Look at my "friend", vinnie, for instance. I have laboured a lot, done many things and watched as the labour went unrewarded, with the money going into his pocket, and that crafty look coming into his eyes when it came time to pay me what I had worked for.

Apparently, on sunday he saw me sleeping at the park in kalk bay as he came from walking his wife from the station, and he told mwale that he felt ... sorry... for me. Like I was to be pitied. Some time before, some people had handed out clothes to him, and he and mwale had selected theirs, and I had been invited to tke some for myself, and I thought, fuck that, I will make it on my own, BUY my own change of clothes and not live on handouts.
So, yesterday, after I had come from the library, I used the R50-odd that I had to do just that, from that charity shop in fish hoek, and I dumped my old clothes, and walked back to kalk bay. I have adopted jack reacher's philosophy, clothes get dirty, cheaper to buy cheap replacements, and dump the old ones.
Needless to say, I do NOT talk to vinnie. I am actually putting him in the same bracket with all my sworn enemies; if he ever looses his tongue at me, I am going to rend him limb by limb, and by God, I have reached the point where i am SOOOO mad that I do not really give a fuck WHO stands before me, or confronts me. I have all the power to do as I please, and I can short circuit it at any time, and end this as quickly as I wish to, if I just HAPPEN to feel that I want to.
Whic may account for my ... bloodlust, of late.
Hell, I am quite prepared to kill anyone with my bare hands, and not think twice about it, if anyone dares to confront me.

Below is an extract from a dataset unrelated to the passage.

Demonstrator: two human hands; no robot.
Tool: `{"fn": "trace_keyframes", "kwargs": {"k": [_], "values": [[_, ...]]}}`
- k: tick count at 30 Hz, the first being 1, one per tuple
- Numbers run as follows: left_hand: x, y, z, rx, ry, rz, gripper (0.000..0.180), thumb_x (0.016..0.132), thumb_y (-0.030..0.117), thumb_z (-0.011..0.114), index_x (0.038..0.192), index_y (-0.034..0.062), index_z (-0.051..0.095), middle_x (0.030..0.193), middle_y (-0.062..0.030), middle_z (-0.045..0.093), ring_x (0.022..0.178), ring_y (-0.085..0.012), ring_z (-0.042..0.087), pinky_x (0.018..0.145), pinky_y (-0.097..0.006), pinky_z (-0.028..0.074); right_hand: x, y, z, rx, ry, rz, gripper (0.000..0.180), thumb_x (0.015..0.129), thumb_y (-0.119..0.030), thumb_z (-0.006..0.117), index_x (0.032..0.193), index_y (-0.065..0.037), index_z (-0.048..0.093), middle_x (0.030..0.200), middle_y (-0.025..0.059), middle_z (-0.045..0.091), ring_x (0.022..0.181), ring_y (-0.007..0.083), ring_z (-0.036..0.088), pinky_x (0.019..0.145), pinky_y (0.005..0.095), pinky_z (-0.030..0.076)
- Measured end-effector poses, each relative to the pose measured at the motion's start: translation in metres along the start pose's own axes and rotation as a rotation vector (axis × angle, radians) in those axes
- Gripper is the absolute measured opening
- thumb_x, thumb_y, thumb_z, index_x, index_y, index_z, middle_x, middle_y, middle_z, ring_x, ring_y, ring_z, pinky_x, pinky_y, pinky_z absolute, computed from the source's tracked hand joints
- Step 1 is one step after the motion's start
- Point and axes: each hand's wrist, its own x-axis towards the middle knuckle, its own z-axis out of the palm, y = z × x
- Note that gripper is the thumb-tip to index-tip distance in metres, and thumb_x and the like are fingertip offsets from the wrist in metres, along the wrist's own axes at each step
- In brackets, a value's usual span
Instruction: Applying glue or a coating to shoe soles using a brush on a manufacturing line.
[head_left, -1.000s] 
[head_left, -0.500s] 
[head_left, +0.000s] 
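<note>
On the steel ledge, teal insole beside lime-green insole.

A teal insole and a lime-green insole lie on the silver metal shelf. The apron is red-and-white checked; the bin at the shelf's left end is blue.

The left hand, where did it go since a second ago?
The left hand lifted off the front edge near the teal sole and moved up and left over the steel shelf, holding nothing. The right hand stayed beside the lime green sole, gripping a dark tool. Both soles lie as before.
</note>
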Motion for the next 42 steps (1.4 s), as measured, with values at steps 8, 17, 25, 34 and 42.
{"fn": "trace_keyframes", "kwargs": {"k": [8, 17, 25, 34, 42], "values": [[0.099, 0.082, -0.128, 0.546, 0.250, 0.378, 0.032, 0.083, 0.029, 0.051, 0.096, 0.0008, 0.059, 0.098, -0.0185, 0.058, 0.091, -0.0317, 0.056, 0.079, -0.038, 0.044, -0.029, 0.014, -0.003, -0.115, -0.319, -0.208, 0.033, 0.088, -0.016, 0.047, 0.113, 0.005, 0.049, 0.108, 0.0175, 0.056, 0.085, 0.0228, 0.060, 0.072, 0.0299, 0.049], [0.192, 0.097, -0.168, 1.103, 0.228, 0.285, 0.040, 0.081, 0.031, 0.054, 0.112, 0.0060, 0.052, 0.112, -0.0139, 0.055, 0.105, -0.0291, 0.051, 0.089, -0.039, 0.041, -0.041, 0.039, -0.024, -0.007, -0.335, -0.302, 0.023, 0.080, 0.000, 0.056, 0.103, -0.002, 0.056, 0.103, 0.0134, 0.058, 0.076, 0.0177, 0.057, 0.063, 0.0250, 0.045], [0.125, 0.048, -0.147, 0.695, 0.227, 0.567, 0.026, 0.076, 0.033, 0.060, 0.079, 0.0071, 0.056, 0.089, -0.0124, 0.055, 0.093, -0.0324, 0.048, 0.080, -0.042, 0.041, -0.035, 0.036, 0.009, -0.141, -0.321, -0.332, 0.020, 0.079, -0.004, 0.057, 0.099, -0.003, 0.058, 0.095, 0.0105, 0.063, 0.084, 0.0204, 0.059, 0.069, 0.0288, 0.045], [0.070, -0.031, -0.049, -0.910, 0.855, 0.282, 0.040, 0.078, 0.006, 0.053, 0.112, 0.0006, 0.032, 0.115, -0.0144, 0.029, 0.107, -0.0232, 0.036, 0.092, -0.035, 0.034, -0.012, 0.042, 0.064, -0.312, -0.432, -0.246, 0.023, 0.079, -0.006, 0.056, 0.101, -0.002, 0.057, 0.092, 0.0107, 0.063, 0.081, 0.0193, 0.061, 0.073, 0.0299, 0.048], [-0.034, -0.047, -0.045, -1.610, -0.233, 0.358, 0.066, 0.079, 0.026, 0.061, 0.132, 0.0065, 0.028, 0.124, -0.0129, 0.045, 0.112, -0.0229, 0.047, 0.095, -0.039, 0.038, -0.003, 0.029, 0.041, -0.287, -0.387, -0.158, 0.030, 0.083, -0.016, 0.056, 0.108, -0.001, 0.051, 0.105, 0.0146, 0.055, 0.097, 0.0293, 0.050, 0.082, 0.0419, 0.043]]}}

BUT, do not take my word for it.
FUCKING TRY ME!
Reminds me of this song by damian marley and bounty killer, and eek-a-mouse, "khaki suit", where bounty goes
them say bounty 
is the beast
in the eye of the beholder
compare him to hitler
and ayatollah...
I feel that maybe you all feel that I am being like that. Well, that s exactly what I am trying to be. Exterminate the whole lot of you. Go on a pogrom, and destroy you fools.
I would have preferred to spend the day doing research on something that I need to, to prepare for my trip, but well, I am broke, and hungry, and so, I am going to have to try to ... work, and then carry on with my research tomorrow, maybe. there are things I need to know, but i never could ignore my grumbling stomach, no. It is probably the only real weakness I have. Everything else i can do without.
So, once I start getting under way, because there is NO way that I am staying here another week, you will die.
I got what I came for, and found out what is in my own heart, and discovered that I would never, ever subject myself ever again to being second fiddle in anyone's life, or allow anyone to dictate to me how i ought to live, and so, I am free.
I am going to slaughter the whole lot of you.
So, prepare for hail.
Your worst nightmares just got eclipsed by the reality that is ... prince. Imagine the torn roofs, the blocked roads, the 'headaches' ha ha, and you get a sense of what is coming your way.

 ladies and gentlemen, boys and girls, 'hail' the lord, the God of War!